I'm celebrating a day of quite speedy AND unlimited internet access (it's been about two months since I last had such a treat) by staying up WAY later than I should (considering the mucus running down my throat...ahhhh, it's always such fun to use that beautiful word "mucus"). I've not had much time for on-line article reading these past couple months, so tonight the pull of "just one more article and then I'll shut down my computer" is winning.

And then I read THIS article. And it was too relevant to just read it, shut down my computer and hope to dream about it. Which means I had to do just one MORE thing: log into blogger again and share this article with you.

I've been reading Phillip Yancey's work since I was a junior higher reading his columns in Campus Life magazine (which, alas, no longer bears that name; now it's called the more exciting-sounding Ignite), so I feel like I've grown up with him. He was doing his entry-level writing gigs then. By the time I graduated from college and was in the Fellows in Leadership program in DC, he'd grown up as a writer and had some well-received books published. When the Fellows program and its church partner hosted Yancey, I was glad to "reconnect" with this author of my youth. I chatted with him a bit after he spoke to us, had him sign a book, and went on my way. I haven't really read many of his books yet, though I own a couple of them. But, he's one of those authors whose articles I read and inevitably appreciate whenever I run across them.
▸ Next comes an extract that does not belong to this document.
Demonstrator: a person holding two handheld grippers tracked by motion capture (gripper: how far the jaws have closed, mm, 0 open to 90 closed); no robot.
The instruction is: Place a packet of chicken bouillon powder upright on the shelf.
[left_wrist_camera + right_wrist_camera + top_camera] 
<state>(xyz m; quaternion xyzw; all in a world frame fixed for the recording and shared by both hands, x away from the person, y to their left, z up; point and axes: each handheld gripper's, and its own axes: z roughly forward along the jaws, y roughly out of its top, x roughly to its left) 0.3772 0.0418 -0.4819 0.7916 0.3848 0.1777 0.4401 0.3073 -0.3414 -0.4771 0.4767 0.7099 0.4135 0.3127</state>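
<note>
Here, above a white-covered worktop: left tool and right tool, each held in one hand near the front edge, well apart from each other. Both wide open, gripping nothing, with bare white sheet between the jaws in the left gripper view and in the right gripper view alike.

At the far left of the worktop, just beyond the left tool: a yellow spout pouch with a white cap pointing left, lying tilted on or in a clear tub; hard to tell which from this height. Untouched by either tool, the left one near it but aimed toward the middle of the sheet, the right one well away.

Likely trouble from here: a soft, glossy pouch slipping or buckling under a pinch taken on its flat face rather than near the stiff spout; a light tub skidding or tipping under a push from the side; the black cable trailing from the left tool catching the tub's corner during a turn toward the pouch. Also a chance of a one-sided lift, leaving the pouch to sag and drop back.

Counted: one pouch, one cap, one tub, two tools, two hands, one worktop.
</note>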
This trip to Africa has come at a time that my sense of calling to be a writer is quite firmly cemented while the specifics of that calling remain less clear. And somehow this article of Yancey's hits into that place while pointing back to what's really the point of it all. Anyway, here's the beginning and the end of the article ("God's Writing Life"):

"Does writing get easier the more you do it?" someone asked me recently.
After three decades of making a living by putting words on paper, I have to
answer no. The more I write, the more aware I am of problems—clich├ęs, dull
spots, weak images, repetitions. Whenever I attempt some other difficult
activity, like climbing a steep and scary mountain, I remind myself, "Yes, but
it's easier than writing!"


I found a mere handful of scenes portraying God as a writer. Taken
together, they provide a progression toward grace, and, significantly, they
involve each member of the Trinity. Three of the media—stone tablets, a plaster
wall, and sand in the temple courts—did not survive the ravages of history.
Instead, God's literature gets passed down generation by generation in
transformed lives. "For we are God's [work of art]," Paul told the Ephesians
(2:10), using the Greek word poiema, from which we get "poem."
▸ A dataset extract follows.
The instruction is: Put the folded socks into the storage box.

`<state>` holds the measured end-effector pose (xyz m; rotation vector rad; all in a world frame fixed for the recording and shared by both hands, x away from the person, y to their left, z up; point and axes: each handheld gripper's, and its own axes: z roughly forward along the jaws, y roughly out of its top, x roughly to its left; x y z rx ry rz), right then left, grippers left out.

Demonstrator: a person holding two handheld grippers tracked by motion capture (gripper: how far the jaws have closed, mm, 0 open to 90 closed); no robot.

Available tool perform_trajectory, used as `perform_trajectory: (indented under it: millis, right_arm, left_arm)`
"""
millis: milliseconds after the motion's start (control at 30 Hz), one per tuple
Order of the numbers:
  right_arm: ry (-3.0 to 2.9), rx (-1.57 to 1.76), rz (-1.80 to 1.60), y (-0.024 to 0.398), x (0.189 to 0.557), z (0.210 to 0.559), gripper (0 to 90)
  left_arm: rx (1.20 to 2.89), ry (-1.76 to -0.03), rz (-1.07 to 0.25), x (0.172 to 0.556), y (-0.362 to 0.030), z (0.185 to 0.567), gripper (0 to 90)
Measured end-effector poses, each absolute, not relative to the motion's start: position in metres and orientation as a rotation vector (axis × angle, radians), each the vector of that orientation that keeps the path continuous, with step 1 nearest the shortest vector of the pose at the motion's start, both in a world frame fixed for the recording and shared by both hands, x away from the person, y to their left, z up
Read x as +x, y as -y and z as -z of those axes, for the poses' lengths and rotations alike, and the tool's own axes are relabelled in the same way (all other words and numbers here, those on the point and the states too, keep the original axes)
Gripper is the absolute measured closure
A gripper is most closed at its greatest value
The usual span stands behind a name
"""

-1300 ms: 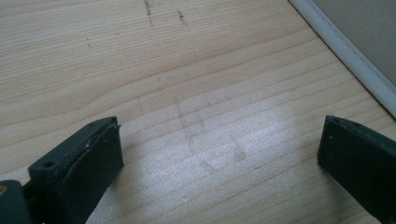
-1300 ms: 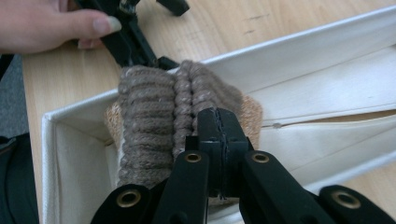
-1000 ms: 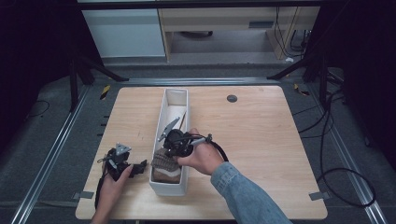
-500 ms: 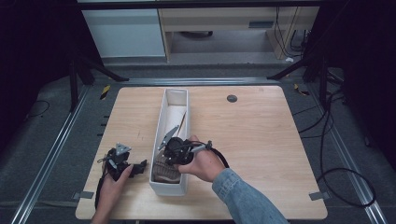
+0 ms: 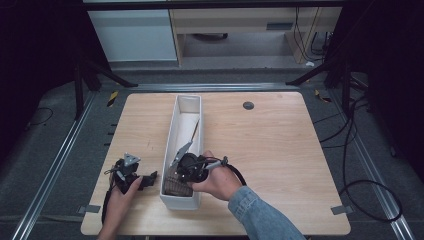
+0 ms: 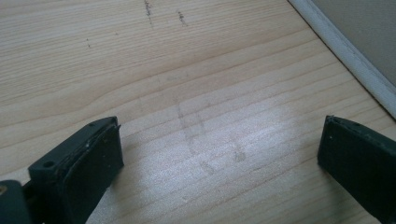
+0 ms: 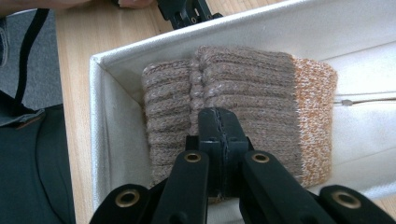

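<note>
One folded brown knit sock (image 7: pixel 238 102), at the near end of the white bin (image 5: pixel 172 145), directly beneath the right claw (image 7: pixel 218 126), pressed together; left claw (image 6: pixel 219 154) spread over bare table (image 6: pixel 187 56).

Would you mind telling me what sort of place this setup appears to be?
Probably a lab recording station: a wooden table on a metal-rail frame, loose cables on grey carpet, and a white bin holding a folded knit sock.

Small dark round disc (image 5: pixel 248 105) near the table's (image 5: pixel 280 150) far edge, right of centre; faint pencil marks (image 6: pixel 163 11) on the wood.
</note>
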<state>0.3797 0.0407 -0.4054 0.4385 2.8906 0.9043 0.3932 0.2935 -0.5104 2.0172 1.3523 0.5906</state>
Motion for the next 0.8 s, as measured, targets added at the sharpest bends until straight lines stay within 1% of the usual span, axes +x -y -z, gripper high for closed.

After surveying scenes of God writing, I no longer felt so burdened.
Composing words on paper is one thing; creating sacred works of art out of human
beings is quite another.

I recommend reading the middle of the article, too. :-) Tomorrow I'm scheduled to ride along on a flight to a missionary base in eastern Congo. Four years ago the missionary pilots working there had to leave because things were so unstable. Since then the eastern Congo folks have been serving that region from Uganda. Now they've begun to move back in. One of the planes is based there now. The other one is still based in Uganda. I think I'll also have a chance to talk with some folks working with Medecins Sans Frontiers (Doctors without Borders) while I'm there tomorrow and the first part of Wednesday.

It's so interesting being in this region that's been in the news over the past decade (and longer) and trying to understand what all has gone on here. My from-the-news knowledge is so cursory, and it's always been challenging to keep straight who's on who's side and what the conflicts are over anyway. I'm hoping to understand the history and the forces and players at work here better after my time on the ground.